__WORK TO BE COMPLETED__:
None of the pictures should appear; the lines from the line containing "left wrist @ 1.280" through the last line of the listing must be repeated exactly.

__DATA PROVIDED__:
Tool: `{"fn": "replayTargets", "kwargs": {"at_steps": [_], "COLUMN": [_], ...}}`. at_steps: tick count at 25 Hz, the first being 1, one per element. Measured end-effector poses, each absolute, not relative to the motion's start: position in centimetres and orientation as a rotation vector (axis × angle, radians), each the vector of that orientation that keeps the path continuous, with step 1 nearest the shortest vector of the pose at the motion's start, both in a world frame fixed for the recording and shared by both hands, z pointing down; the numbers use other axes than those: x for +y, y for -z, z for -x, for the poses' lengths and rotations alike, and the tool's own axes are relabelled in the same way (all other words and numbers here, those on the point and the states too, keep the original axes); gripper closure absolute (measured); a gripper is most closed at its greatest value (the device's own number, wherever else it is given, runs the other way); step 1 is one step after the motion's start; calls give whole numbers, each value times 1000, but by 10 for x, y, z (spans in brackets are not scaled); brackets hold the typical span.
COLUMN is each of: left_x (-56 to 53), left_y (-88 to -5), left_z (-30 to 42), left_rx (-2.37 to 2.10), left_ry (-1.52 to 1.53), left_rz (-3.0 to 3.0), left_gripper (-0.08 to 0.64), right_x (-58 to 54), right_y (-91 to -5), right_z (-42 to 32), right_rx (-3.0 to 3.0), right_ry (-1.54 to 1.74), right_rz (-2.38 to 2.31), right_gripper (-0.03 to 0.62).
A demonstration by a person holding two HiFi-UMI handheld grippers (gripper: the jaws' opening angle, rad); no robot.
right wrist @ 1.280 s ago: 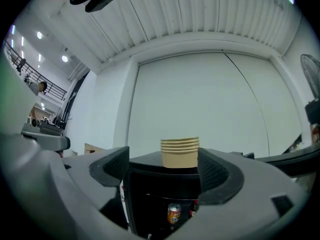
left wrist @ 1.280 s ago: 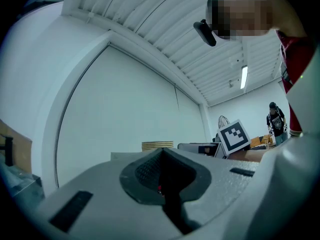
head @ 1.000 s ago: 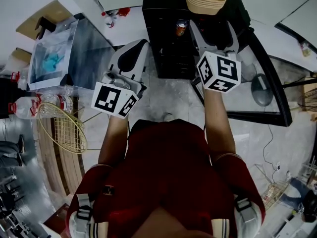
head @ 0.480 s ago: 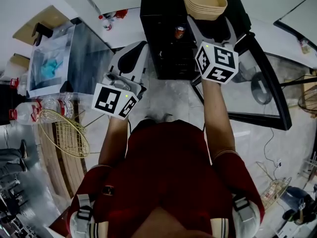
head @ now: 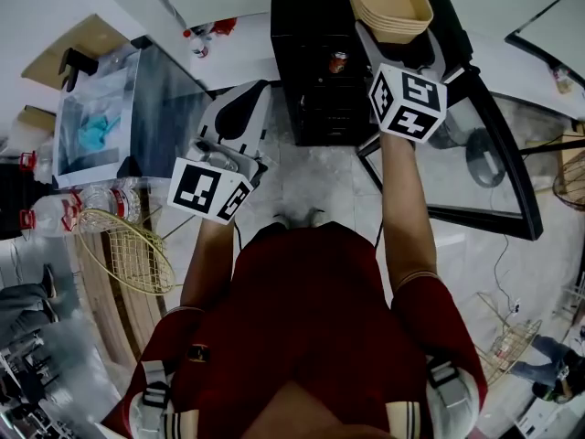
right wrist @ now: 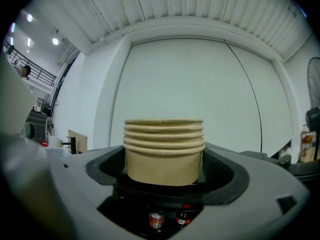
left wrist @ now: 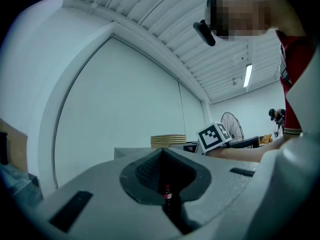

__YOUR RESPONSE__:
left wrist @ 1.280 s ago: 
head @ 1.000 s ago: 
head @ 0.480 s ago: 
head @ now: 
right wrist @ now: 
left wrist @ now: 

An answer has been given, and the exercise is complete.